Extensive investigations by Japanese experts, by an International Atomic Energy Agency (IAEA) team, and by several teams of foreign experts have found that no damage ensued to any of the essential safety systems of any of the seven BWRs. However, there was extensive damage to many non-safety-related systems, structures, and civil works such as roads and embankments. This damage led to the immediate shutdown of all seven of the nuclear units, a shutdown that has continued for 10 months and is likely to continue for many months more, at a cost well in excess of 2 billion dollars due to the 8,000-plus megawatts of power that is not being generated.

Cluff presented an update to a preliminary report that he and Abrahamson gave at the DCISC’s Public Meeting in October 2007 (Reference 6.4). PG&E has visited the KKNPS site, studied what has been learned, and is in the process of assimilating the insights. Cluff’s principal thrust during this Fact-finding meeting was to provide a status report on their work, which is still in an interim stage and will not be finalized for several more months. From the briefing, it seems clear that even though DCPP has the strongest seismic design of any nuclear power plant worldwide, and (like the Japanese plants) would likely suffer no safety-related damage if an earthquake of similar size were to strike DCPP, the specific technical insights from KKNPS are not likely to be very applicable to Diablo Canyon. This is because the frequency content of the energy in the KKNPS earthquake is very different from any earthquake that is likely to occur in coastal California, so the Japanese plants’ responses are not technically relevant.

However, some insights are definitely applicable, related to the damage to non-safety-systems. Like all nuclear plants worldwide including the seven at KKNPS, Diablo Canyon has numerous items of equipment, structures, and civil works that are not needed to assure nuclear safety and are hence not designed with the ultra-strong seismic basis of the safety-related items. Some of these would likely be damaged, to a greater or lesser extent, by an earthquake whose ground motion would exceed DCPP’s design basis by as much as the Japanese earthquake ground motion exceeded KKNPS’s design basis.

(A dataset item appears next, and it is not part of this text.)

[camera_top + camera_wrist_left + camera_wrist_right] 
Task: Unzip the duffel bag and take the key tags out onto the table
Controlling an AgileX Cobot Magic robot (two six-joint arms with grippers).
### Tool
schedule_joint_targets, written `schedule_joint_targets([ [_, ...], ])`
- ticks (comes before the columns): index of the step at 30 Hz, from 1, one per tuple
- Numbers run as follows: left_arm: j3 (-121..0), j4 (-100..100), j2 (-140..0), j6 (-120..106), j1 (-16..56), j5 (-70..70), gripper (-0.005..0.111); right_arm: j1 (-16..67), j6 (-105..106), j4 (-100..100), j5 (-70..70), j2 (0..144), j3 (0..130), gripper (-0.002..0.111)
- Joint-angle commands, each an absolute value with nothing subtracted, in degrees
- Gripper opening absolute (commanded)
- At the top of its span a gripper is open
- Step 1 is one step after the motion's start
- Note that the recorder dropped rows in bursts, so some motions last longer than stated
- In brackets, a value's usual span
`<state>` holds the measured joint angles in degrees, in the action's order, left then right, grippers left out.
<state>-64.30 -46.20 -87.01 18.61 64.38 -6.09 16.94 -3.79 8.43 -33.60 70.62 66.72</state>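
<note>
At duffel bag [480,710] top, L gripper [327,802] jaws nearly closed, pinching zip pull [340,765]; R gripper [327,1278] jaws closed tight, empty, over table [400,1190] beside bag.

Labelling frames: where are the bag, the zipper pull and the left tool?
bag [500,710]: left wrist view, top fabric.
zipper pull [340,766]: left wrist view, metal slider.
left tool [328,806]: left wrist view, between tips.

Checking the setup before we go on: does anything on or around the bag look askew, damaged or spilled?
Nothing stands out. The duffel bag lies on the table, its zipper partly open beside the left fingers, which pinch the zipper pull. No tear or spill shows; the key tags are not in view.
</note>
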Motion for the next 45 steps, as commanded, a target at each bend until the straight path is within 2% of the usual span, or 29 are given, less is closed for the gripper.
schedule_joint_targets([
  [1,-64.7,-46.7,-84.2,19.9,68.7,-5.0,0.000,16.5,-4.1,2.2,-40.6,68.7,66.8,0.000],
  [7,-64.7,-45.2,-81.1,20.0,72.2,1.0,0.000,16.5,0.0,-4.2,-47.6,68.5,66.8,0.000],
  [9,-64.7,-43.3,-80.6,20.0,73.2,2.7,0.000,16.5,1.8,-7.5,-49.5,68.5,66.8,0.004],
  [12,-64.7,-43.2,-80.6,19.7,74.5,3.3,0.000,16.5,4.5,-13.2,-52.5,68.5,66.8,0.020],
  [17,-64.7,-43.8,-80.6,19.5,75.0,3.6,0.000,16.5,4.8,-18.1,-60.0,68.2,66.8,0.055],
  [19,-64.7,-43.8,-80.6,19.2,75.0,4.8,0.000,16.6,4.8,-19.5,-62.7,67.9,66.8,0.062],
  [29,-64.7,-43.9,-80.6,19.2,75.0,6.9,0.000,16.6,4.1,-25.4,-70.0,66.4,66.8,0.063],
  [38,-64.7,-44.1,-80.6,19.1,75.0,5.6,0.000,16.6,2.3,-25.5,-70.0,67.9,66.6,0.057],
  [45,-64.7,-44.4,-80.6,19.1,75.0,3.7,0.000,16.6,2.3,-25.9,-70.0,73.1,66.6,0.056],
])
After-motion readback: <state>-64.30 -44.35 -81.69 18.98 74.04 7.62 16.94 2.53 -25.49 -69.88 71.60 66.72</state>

This topic is under scrutiny now at PG&E, and the outcome will certainly be of interest to the DCISC after the PG&E evaluation has been completed.

Conclusion:
PG&E’s Geosciences Group continues to study the July 2007 Japanese earthquake which struck near the Kashiwazaki-Kariwa Nuclear Power Station in which no safety-related components were adversely affected. When the study is completed, they will assess any recommendations for the non-safety-related portions of DCPP.

3.4 Update to the Long Term Seismic Program (LTSP)

The DCISC last reviewed the LTSP in December 2004 (Reference 6.1) when it concluded:

PG&E has completed its analyses of the December 22, 2003 San Simeon Earthquake and showed that the earthquake response is properly predicted by models and that the earthquake response exceedence at the top of containment satisfied applicable acceptance criteria. The earthquake response at DCPP was well within the plant design basis.

The new Seismic Monitoring System has been installed and is fully operational. It replaces an outdated system and provides substantially improved data retrieval and analysis.

Lloyd Cluff led this part of the meeting. The LTSP was an extensive program of seismic investigations and analyses performed by PG&E during the late 1980s and early 1990s (in the early years of DCPP’s operation), as a license condition incorporated into DCPP’s initial NRC license. It involved dozens of nationally known experts, an extensive array of both geosciences studies and engineering studies, the gathering of vast amounts of both earth-sciences and engineering data, the performance of what at the time was the most advanced site-specific probabilistic seismic hazard analysis ever done, and extensive peer review. At the time it was widely and justifiably hailed by the worldwide seismic-hazard and seismic-engineering communities as a groundbreaking effort.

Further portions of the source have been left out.